All lines below containing the string "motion" are to be copied.
------------------------------------------------------------------------
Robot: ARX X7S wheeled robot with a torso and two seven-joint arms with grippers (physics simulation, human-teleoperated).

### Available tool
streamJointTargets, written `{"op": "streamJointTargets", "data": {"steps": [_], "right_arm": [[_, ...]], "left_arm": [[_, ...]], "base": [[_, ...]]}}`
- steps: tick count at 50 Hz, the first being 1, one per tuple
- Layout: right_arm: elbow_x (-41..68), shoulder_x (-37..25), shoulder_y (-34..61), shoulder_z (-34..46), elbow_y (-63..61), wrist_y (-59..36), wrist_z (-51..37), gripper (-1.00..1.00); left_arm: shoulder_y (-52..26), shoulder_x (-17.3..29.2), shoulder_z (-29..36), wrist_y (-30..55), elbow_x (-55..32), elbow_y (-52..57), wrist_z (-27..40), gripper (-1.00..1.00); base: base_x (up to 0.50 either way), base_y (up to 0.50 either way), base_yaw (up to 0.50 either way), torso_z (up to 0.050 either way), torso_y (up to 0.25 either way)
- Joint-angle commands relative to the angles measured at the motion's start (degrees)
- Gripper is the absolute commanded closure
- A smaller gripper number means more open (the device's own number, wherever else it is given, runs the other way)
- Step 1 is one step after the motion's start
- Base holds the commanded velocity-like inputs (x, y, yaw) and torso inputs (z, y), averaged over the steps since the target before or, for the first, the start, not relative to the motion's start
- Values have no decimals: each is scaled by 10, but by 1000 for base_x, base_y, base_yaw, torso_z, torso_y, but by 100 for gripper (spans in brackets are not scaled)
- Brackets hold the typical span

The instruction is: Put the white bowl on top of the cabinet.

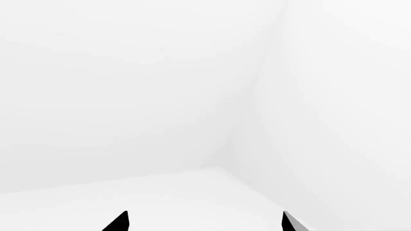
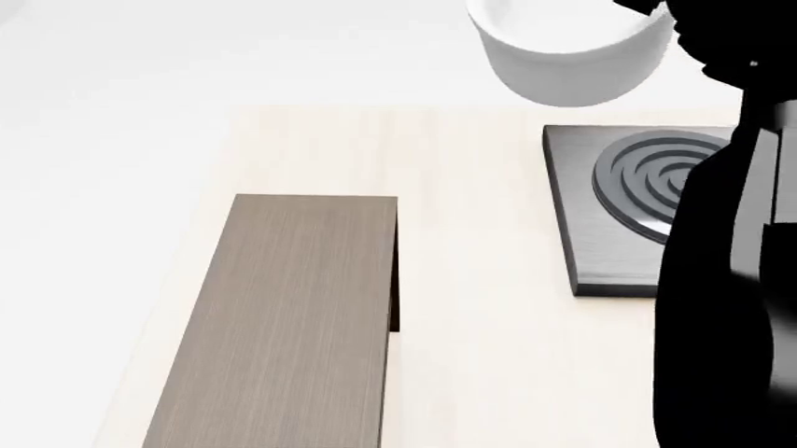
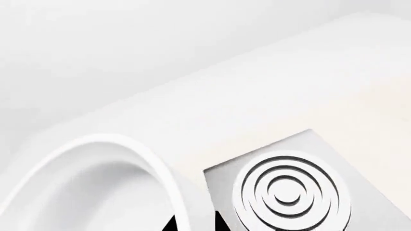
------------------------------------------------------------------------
### EXERCISE OUTPUT
- Joint-angle commands relative to the angles measured at the motion's start (degrees)
- Step 1 is one step after the motion's start
- Base holds the commanded velocity-like inputs (x, y, yaw) and torso inputs (z, y), averaged over the steps since the target before or, for the first, the start, not relative to the motion's start

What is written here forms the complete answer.